Although I suspect that there is a solution that doesn't require it, it is going to simplify things a lot if we start by sorting the input numerically. As function parameters in Raku are mutable, we copy them to a new array in the process.
my @nums = @args.sort({ $^a <=> $^b });
To store the distinct averages we use a Hash. The keys will be averages and the values the number of times each occurs.
my %distinct;
While we have numbers...
while @nums.elems {
...we take the first (index 0) and last (index *-1) numbers and average them.

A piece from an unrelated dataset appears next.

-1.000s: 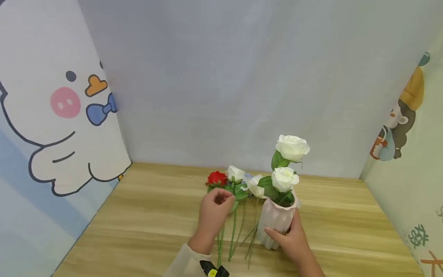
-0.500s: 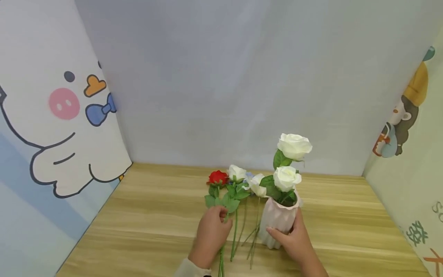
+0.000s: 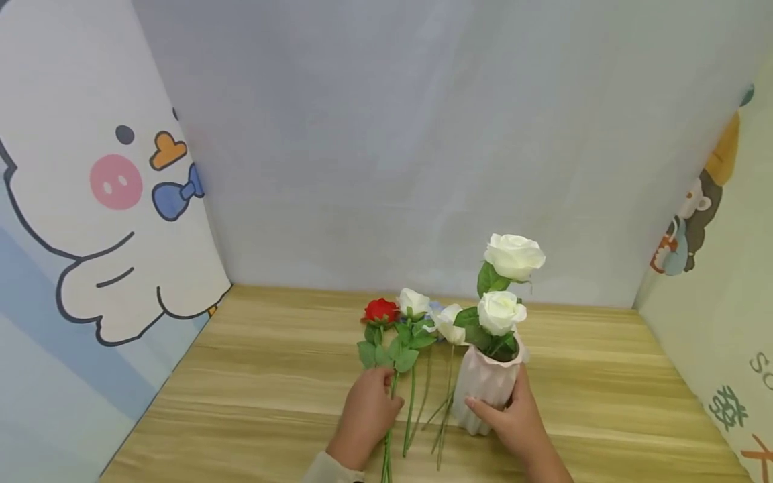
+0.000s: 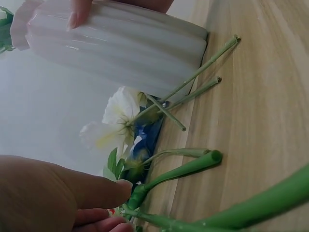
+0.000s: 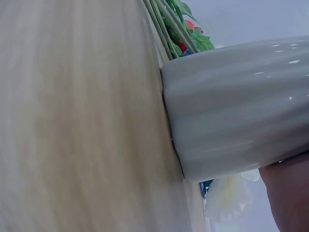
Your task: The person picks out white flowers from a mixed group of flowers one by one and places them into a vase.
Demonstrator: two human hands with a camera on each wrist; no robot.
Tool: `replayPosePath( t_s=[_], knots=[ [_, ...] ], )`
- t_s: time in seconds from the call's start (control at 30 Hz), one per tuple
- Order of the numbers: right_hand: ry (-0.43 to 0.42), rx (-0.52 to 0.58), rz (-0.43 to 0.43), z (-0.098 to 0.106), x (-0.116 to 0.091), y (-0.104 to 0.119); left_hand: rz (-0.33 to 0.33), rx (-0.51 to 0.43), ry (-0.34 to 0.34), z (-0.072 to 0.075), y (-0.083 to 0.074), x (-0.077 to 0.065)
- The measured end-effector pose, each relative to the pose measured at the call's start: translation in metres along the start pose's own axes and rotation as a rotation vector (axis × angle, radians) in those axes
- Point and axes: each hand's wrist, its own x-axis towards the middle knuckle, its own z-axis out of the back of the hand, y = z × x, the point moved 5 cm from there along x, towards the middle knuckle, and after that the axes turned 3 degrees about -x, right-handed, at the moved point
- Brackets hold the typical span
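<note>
Beside green stems (image 3: 388,451): left hand (image 3: 365,412), thumb and fingers apart | right hand (image 3: 517,419) grips vase (image 3: 482,384) | tabletop (image 3: 260,376) wide leftward, back edge (image 3: 296,290) beyond vase

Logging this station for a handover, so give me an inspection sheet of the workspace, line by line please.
Surface: wood-grain table.
Job's things: pale pink vase standing on the table, two white roses inside; red rose, another white rose, white flower and partly hidden blue petals outside it.
Clutter: nothing seen.
Hands: right hand grips the vase; left hand at the green stems, grip unclear.
Cables: nothing seen.
Surroundings: gray backdrop behind, cartoon-printed panels either side.
</note>
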Motion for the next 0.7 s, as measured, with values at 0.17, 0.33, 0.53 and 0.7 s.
replayPosePath(
  t_s=[0.17, 0.33, 0.53, 0.7],
  knots=[
    [-0.017, -0.018, -0.021, 0.001, -0.001, -0.001, 0.026, -0.045, 0.039, -0.006, 0.005, 0.002],
    [-0.019, -0.012, -0.021, 0.000, -0.001, 0.000, 0.038, -0.077, 0.019, -0.010, 0.008, 0.002],
    [-0.020, -0.007, -0.013, -0.001, -0.001, 0.001, 0.081, -0.231, 0.013, -0.010, 0.013, 0.003],
    [-0.025, 0.005, -0.002, -0.001, 0.000, 0.002, 0.134, -0.496, 0.091, -0.015, 0.018, 0.006]
  ],
)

The value of the key for that average
in %distinct is incremented
%distinct{(@nums[0] + @nums[*-1]) / 2}++;
And with an array slice we reduce @nums to the inner elements.
@nums = @nums[1 .. *-2];
}
After we have processed all the numbers, we count how keys there are in %distinct with .keys() and .elems() and print the result with .say().
%distinct.keys.elems.say;
The Perl version works in the same way.
my @nums = sort { $a <=> $b } @ARGV;
my %distinct;
while (scalar @nums) {
$distinct{($nums[0] + $nums[-1]) / 2}++;
@nums = @nums[1 .. $#nums - 1];
}
say scalar keys %distinct;
Challenge 2:
Backspace Compare
You are given two strings containing zero or more #.
Write a script to return true if the two given strings are same by treating # as backspace.
Example 1
Input: $str1 = "ab#c"
$str2 = "ad#c"
Output: true
For first string, we remove "b" as it is followed by "#".

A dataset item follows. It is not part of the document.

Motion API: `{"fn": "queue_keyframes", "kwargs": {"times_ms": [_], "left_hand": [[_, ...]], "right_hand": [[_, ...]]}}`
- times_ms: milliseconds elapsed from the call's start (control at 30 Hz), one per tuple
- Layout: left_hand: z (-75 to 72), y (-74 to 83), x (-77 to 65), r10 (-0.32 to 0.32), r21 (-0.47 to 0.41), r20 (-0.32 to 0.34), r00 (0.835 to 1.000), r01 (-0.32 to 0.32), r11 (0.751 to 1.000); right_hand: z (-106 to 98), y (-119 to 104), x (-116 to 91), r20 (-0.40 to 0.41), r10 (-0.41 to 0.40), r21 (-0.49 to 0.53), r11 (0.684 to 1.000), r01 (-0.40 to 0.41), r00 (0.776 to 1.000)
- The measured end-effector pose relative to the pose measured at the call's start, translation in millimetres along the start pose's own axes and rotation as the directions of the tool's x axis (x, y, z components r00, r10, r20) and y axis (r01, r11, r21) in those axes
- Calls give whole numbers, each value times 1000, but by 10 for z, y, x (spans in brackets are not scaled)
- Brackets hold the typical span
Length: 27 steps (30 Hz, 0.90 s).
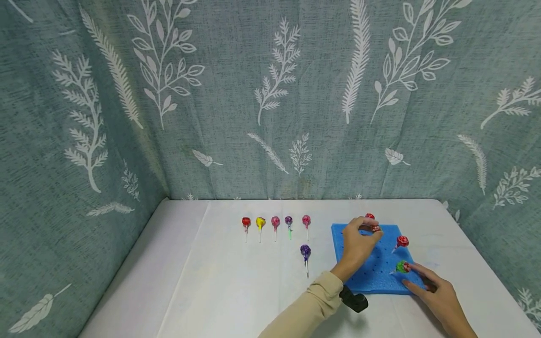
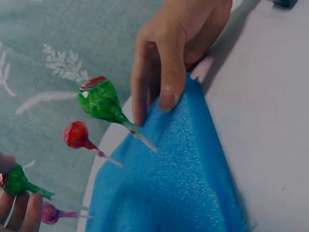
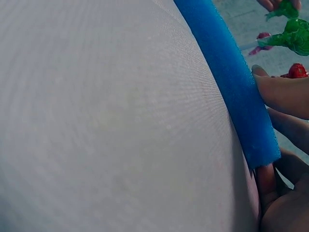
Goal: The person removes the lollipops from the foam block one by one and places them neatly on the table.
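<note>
My left hand (image 1: pixel 358 240) pinches a green lollipop (image 2: pixel 18 181) by its wrapped head, over the far part of a blue foam block (image 1: pixel 367 272). In the left wrist view, its stick points toward the foam. My right hand (image 1: pixel 442 298) grips the block's near right corner, with the thumb on one face and a finger beneath in the right wrist view. Stuck upright in the block are a green lollipop (image 2: pixel 102 100) near the right hand, a red lollipop (image 1: pixel 402 241) behind it, and a pinkish lollipop (image 2: pixel 50 213) beside the left hand.
Left of the block, a row of lollipops lies on the white table (image 1: pixel 220 281): red (image 1: pixel 246 222), yellow (image 1: pixel 260 222) and several more. A purple lollipop (image 1: pixel 305 251) lies nearer. A patterned curtain (image 1: pixel 236 155) borders the table's back and left.
</note>
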<state>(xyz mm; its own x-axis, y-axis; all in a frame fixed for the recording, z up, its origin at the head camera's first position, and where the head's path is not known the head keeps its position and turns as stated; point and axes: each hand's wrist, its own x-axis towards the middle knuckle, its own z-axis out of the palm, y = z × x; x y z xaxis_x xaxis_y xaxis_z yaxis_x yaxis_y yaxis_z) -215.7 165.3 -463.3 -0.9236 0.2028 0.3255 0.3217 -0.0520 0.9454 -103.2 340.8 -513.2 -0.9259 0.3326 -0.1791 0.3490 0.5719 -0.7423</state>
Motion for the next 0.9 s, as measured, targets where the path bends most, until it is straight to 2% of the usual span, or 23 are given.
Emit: {"fn": "queue_keyframes", "kwargs": {"times_ms": [267,600,900], "left_hand": [[-118,114,-8,16,-33,20,1000,-15,999],[-244,197,-54,-28,-47,47,999,30,998],[-394,291,-114,-33,-44,58,998,36,998]], "right_hand": [[-11,-13,-9,4,-7,-13,1000,7,1000],[-5,-7,-3,-4,-1,-24,1000,1,1000],[-8,0,-9,4,-11,-18,1000,11,1000]]}}
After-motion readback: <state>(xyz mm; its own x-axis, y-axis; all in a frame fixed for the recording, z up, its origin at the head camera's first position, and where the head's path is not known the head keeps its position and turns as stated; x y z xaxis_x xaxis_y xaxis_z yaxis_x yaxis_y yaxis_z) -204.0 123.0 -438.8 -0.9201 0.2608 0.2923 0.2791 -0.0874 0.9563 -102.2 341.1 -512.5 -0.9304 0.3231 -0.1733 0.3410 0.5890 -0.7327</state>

For second string, we remove "d" as it is followed by "#".
In the end both strings became the same.
Example 2
Input: $str1 = "ab##"
$str2 = "a#b#"
Output: true
Example 3
Input: $str1 = "a#b"
$str2 = "c"
Output: false
I thought this would be easy to solve with regular expressions but there was a slight roadbump. Here is the Perl version first.

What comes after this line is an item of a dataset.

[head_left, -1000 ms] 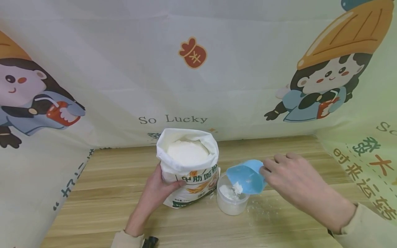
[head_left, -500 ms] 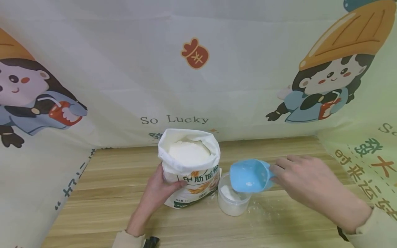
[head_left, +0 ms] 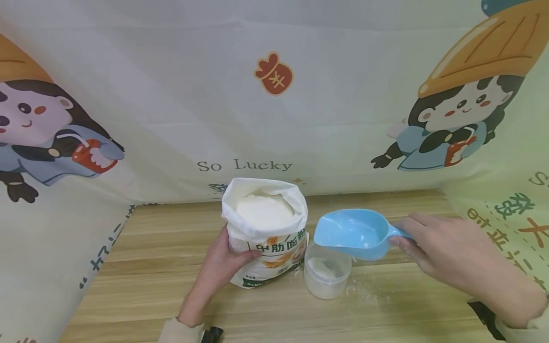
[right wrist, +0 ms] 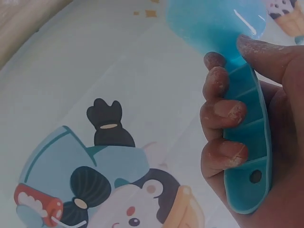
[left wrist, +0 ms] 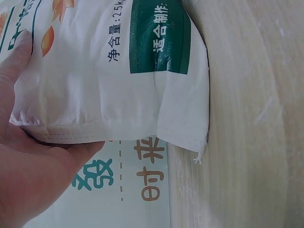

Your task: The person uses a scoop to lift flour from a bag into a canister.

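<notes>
Left hand [head_left: 225, 261] grips the flour bag [head_left: 268, 233], likely steadying it — right hand [head_left: 454, 250] grips the blue scoop [head_left: 356, 231] above the plastic tub [head_left: 326, 287].

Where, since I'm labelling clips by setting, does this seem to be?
Probably a makeshift indoor booth: cartoon-printed sheeting walls a wood-grain tabletop on three sides, and there's an open flour bag.

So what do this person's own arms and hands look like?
The left hand and right hand are bare. Cream sleeves show farther up, with a black item partly visible beside each. White powder marks the right hand's fingers.
</notes>
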Tool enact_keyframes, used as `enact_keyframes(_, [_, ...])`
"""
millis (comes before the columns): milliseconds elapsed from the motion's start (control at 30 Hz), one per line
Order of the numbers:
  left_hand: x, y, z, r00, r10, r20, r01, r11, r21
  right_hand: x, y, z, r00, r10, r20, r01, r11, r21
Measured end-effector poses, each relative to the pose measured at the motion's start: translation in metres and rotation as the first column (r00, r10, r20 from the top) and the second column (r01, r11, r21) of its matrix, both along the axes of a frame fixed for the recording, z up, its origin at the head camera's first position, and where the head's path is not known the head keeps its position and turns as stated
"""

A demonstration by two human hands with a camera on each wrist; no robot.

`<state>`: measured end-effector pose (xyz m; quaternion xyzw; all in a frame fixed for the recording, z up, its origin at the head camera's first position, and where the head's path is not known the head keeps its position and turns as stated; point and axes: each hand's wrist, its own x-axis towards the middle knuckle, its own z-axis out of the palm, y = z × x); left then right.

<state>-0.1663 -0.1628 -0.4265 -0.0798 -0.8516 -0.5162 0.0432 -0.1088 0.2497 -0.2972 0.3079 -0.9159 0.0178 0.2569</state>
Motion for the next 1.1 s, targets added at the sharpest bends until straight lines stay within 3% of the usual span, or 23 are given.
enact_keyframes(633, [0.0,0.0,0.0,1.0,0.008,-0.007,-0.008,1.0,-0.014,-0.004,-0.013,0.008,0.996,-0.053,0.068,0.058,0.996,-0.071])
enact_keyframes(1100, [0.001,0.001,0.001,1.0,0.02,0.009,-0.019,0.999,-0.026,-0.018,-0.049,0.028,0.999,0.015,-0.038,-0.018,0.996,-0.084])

The regular expression ^#]# matches any character except # followed by #. Substituting a match with an empty
string along with the /g flag to find all matches should do the trick I thought. Well it works for examples 1 and 3 but in 2
there are two 'backspaces' in a row. So what we need to do is remove one match then go back to the start of the now-truncated string and make the second match. There is probably a way to backtrack like this within a regular expression but I couldn't think of it so I used a while loop instead. Because the body of the loop will be empty, I replaced it with undef. we do this for
both input strings.
undef while ($str1 =~ s/[^#]#//);
undef while ($str2 =~ s/[^#]#//);
The loops will end when no more substitutions can be made. Then we check the strings for equality and output the result.
say $str1 eq $str2 ? 'true' : 'false';
Raku turned out to be even more convuluted.
First of all we have the problem of immutability so copies of the input strings had to be made. (Or I guess I could have given them
the is copy attribute which would make them mutable.)
my $copy1 = $str1;
my $copy2 = $str2;
then it seems that the .subst() method doesn't return the number of matches made like Perls' s/// does, instead it returns
the changed copy of the string it was used on so it can't be used as the condition for the while loop. Instead we check if there
are any matches left.
$copy1 = $copy1.subst(/<-[#]> '#' /, :g) while $copy1 ~~ /<-[#]> '#' /;
$copy2 = $copy2.subst(/<-[#]> '#' /, :g) while $copy2 ~~ /<-[#]> '#' /;
say $copy1 eq $copy2;